Feeding Your Family While Watching Your Weight

by Liz Della Croce in Featured Articles, Health

There’s no way around it: losing weight is hard work. It requires consistency, dedication and a hefty pinch of willpower. If you are married or have children, you likely aren’t just cooking for yourself which can pose a whole new set of challenges.

As the sole cook for a family of four, I can speak first hand about dealing with picky eaters and finding creative ways to make nutritious foods taste delicious.  To help you reach your weight loss goals, here are my top tips for feeding the family while making healthy lifestyle changes.

Family Dinner

Maximize Flavor: Instead of serving steamed broccoli for dinner, try roasting it with a drizzle of sesame oil and a splash of soy sauce. When you roast vegetables the natural sugars in begin to caramelize creating a sweet flavor the whole family will love. Once you begin roasting vegetables you will say bye-bye to boring, overcooked steamed veggies. In addition to broccoli, try roasting Brussels sprouts, butternut squash, eggplant and more.

Variety is Key: One of the surest ways to get bored with healthy eating is to prepare the same foods over and over again. To keep things interesting, try new grains in your favorite dishes. If you normally make quick cooking oats for breakfast, try whipping up a batch of Slow Cooker Banana Nut Oatmeal instead. The chewy, nutty texture is a nice change from rolled oats and will keep the family excited about breakfast. To make it even more fun, let the kids pick their favorite mix-ins in the morning: fresh fruit, yogurt, nuts and seeds make delicious oatmeal toppings.  Want to take it to the next level? Try a creamy bowl of Breakfast Quinoa or Spelt Berry Porridge instead. The options are endless.

Crock Pot Banana Nut Oatmeal | The Lemon Bowl

Get the Kids Involved: The next time you head to the grocery store or farmers market, let your kids pick out one new vegetable or whole grain to try that week. Perhaps they are curious about eggplant or want to try quinoa for the first time. By letting the kids be in the driver’s seat, they will be engaged and excited to try out their special new ingredient.

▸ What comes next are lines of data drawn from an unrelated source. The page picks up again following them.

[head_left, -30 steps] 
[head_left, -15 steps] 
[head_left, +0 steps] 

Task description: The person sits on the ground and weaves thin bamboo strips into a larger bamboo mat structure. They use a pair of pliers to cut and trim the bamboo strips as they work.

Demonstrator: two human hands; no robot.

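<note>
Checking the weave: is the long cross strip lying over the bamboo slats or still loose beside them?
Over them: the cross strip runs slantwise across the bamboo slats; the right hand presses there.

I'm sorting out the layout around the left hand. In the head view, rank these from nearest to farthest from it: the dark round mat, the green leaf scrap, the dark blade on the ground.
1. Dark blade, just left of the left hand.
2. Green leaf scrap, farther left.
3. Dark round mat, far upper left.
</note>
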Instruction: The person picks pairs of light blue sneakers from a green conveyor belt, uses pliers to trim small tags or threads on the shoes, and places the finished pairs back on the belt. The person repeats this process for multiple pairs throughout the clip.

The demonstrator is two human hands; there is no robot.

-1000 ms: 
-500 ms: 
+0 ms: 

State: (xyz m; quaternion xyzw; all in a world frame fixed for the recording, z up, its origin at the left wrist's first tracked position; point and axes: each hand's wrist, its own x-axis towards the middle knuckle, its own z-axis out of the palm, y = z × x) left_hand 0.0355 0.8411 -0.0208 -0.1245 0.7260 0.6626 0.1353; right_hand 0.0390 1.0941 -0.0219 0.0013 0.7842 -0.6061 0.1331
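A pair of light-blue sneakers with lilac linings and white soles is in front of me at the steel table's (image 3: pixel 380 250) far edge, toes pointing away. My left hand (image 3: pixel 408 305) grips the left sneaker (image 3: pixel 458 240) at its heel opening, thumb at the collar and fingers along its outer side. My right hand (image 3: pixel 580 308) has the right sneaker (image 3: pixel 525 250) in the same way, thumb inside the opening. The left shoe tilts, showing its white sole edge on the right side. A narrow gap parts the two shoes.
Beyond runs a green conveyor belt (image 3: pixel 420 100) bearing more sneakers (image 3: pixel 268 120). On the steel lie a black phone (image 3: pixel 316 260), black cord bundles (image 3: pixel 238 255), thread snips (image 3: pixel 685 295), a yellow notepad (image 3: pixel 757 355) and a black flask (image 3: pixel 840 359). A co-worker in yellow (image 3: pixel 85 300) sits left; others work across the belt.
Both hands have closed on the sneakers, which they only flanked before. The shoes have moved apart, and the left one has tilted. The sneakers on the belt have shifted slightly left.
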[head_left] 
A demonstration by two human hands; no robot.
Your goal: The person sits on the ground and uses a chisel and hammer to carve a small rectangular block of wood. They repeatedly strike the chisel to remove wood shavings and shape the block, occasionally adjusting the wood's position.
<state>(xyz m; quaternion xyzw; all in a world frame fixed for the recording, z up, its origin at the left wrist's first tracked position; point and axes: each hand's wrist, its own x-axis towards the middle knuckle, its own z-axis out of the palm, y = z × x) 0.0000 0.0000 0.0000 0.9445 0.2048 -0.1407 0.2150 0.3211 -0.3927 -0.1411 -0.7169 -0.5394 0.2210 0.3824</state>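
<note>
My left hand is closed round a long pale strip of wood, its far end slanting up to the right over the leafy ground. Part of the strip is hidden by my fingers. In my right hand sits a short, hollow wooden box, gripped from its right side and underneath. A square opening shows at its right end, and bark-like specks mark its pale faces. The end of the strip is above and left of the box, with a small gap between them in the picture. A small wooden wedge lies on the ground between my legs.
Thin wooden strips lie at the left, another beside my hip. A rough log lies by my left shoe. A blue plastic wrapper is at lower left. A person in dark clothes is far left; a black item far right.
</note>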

Don’t Give Up: If you serve a healthy dish that the family doesn’t love, don’t give up. Children and toddlers have finicky palates. Their favorite foods might become their least favorite foods in the blink of an eye. An important part of making permanent lifestyle changes is acknowledging the fact that set backs will occur. Wait a couple weeks and try again. Perhaps you can use the same ingredient in a different recipe or prepare it in a new way. No matter what you do, don’t give up. You would be surprised how quickly little ones change their tunes.

Above all else, have fun with it and get in the kitchen with your family! Cooking at home is not only a great way to save money and calories but it is a great way to connect with the family and make memories. The more fun you have along the journey, the more likely you are to stick with it.

What are your best tips for feeding your family while watching your weight? Leave a comment below – we would love to hear from you!

Liz Della Croce | The Lemon Bowl Liz Della Croce is the creator and author of The Lemon Bowl, a healthy food blog. Since 2010, Liz has been creating delicious recipes using real ingredients with an emphasis on seasonality. Liz has appeared live on the TODAY Show and tapes regular cooking segments for her local NBC affiliate station. Through healthy eating and regular exercise, Liz has successfully achieved a personal weight loss milestone and has a passion for helping others reach similar goals. New in 2013, Liz launched Healthy Habits, a feature on The Lemon Bowl where her loyal readers and growing audience can find practical advice, resources and information on creating and maintaining a healthy lifestyle.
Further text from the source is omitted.